Identification and molecular pathogenesis study of a case of inherited dysfibrinogenemia
10.13602/j.cnki.jcls.2019.09.08
- VernacularTitle:1例遗传性异常纤维蛋白原血症的鉴定及分子发病机制研究
- Author:
Dandan HUANG
1
,
2
;
Ting CAI
1
,
2
;
Shun ZHANG
1
,
2
;
Zuoan HUANG
1
,
2
;
Shiyu GUO
1
,
2
;
Qiulan DING
3
;
Jing DAI
3
;
Xuefeng WANG
3
Author Information
1. Medical Laboratory Department, HwaMei Hospital, University of Chinese Academy of Sciences
2. Key Laboratory of Diagnosis and Treatment of Digestive System Tumors of Zhejiang Province
3. Clinical Laboratory Department, Ruijin Hospital Affiliated to Shanghai Jiaotong University School of Medicine
- Publication Type:Journal Article
- Keywords:
dysfibrinogenaemia;
fibrinogen;
gene mutation
- From:
Chinese Journal of Clinical Laboratory Science
2019;37(9):675-679
- CountryChina
- Language:Chinese
-
Abstract:
Objective:To analyze the phenotype and genotype of a Chinese pedigree with inherited dysfibrinogenaemia and investigate the molecular mechanism of the disease.
Methods:Venous blood samples were collected from all family members, and routine coagulation tests were conducted. Functional fibrinogen in venous blood samples was measured by Clauss method, and the antigen level of fibrinogen in plasma was measured by immunoturbidimetry assay. All the exons and exon-intron boundaries of the three fibrinogen genes were analyzed by direct sequencing. Fibrinogen electrophoresis, fibrinogen clottability measurement, fibrin polymerisation measurement and electron microscopy scanning were also used to investigate the molecular characteristics and pathogenesis.

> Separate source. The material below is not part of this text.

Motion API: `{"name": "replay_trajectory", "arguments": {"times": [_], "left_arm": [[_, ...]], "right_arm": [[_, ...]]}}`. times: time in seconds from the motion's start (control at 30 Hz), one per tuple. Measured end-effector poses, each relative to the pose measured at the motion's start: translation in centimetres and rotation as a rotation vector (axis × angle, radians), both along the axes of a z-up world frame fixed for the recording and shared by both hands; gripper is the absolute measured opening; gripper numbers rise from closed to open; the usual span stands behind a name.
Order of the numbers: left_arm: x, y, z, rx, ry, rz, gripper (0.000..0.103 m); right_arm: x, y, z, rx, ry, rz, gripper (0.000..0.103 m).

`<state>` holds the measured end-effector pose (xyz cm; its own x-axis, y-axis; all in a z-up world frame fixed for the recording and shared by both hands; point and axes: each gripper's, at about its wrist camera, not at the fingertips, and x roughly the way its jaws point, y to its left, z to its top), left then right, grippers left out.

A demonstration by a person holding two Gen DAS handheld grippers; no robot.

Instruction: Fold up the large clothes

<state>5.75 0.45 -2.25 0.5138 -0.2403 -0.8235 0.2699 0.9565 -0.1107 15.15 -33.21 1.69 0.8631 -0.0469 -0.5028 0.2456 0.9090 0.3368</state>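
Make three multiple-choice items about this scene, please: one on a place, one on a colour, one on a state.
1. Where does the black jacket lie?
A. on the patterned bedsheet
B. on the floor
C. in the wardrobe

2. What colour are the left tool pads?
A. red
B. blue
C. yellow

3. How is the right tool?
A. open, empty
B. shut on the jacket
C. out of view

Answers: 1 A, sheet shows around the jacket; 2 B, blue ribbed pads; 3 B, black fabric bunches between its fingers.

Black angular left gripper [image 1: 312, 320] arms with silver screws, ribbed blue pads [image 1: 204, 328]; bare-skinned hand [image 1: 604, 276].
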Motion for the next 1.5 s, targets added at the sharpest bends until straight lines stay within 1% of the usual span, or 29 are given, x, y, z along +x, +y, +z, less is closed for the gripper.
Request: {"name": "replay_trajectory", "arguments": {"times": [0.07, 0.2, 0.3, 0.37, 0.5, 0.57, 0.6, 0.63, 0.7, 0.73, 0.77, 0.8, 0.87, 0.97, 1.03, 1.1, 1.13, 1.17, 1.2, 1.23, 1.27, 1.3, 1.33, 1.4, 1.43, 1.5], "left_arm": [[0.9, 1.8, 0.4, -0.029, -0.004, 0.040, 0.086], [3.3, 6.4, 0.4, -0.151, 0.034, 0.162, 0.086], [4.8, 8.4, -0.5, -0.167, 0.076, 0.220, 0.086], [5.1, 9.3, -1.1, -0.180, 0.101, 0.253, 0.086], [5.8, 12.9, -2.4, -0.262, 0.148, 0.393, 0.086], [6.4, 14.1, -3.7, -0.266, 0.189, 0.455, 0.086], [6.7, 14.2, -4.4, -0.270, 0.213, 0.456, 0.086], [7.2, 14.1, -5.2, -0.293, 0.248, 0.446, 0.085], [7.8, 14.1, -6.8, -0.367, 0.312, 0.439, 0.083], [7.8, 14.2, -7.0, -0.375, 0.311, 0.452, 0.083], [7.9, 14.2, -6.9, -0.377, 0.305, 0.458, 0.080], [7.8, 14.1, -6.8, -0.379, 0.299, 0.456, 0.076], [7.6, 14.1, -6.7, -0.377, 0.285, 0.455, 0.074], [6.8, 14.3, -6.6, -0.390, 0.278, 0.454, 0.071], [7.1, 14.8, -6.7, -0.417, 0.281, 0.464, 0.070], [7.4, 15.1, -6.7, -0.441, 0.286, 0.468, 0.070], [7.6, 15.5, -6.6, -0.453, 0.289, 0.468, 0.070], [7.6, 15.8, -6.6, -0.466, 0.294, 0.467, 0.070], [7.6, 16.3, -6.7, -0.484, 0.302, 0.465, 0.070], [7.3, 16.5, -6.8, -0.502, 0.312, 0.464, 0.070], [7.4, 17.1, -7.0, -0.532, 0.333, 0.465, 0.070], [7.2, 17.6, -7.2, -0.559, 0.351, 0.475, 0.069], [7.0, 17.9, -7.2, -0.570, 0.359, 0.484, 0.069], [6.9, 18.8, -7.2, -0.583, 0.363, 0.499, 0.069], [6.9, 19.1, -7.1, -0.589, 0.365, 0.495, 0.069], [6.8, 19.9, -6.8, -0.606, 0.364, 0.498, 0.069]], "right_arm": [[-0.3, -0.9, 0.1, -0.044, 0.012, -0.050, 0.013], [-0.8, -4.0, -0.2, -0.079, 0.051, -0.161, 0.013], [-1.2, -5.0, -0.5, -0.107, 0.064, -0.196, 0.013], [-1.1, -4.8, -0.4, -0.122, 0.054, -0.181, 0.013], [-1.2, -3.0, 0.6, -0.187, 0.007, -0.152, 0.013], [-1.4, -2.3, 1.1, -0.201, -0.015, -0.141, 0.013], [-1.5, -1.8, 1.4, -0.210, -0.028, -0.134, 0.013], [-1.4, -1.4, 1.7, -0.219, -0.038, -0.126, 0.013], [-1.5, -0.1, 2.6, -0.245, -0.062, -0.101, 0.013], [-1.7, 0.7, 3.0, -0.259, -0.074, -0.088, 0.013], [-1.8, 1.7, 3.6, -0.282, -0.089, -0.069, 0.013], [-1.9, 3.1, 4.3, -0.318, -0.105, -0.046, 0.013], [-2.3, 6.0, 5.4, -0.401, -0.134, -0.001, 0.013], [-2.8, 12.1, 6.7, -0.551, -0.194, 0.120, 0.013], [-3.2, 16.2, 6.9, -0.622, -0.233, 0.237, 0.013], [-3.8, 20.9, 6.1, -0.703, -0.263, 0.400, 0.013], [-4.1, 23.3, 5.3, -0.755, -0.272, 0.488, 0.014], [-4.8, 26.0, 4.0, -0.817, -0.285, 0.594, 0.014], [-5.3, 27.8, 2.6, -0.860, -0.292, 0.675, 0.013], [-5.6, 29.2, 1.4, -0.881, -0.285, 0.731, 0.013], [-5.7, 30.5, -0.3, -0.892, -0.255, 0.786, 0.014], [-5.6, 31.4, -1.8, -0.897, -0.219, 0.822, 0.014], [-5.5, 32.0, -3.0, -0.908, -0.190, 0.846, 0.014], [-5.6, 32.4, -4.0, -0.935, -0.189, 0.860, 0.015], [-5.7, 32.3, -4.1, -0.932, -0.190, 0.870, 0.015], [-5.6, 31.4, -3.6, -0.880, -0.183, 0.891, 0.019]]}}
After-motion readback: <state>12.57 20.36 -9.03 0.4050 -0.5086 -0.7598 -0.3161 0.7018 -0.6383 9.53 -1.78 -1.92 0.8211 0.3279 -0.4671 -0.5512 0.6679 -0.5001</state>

Results:The proband had normal activated partial thromboplastin time, prothrombin time and plasma fibrinogen antigen, but prolonged thrombin time, prolonged reptilase time and reduced fibrinogen activity level, which were also found in his father. The sequencing results of the proband revealed heterozygous A1211G in the exon 2 of FGA gene originating from his father, which caused Arg19Gly missense mutation. The western-blot results showed that no abnormal bands of plasma fibrinogen were found in the proband and his father. Both thrombin-induced fibrin polymerisation and reptilase induced fibrin polymerisation were significantly impaired compared to normal control. Fibrinogen clottability measurement showed that only about 20.8% molecules of plasma fibrinogen in the proband were involved in the clot formation. Scanning electron microscopy revealed that the proband′s average fibre diameters were found to be significantly thicker than that of the control(P<0.001), and the density was smaller than that of normal control.
Conclusion:The Arg19Gly mutation should be responsible for the proband′s dysfibrinogenaemia and the relevant clinical symptoms.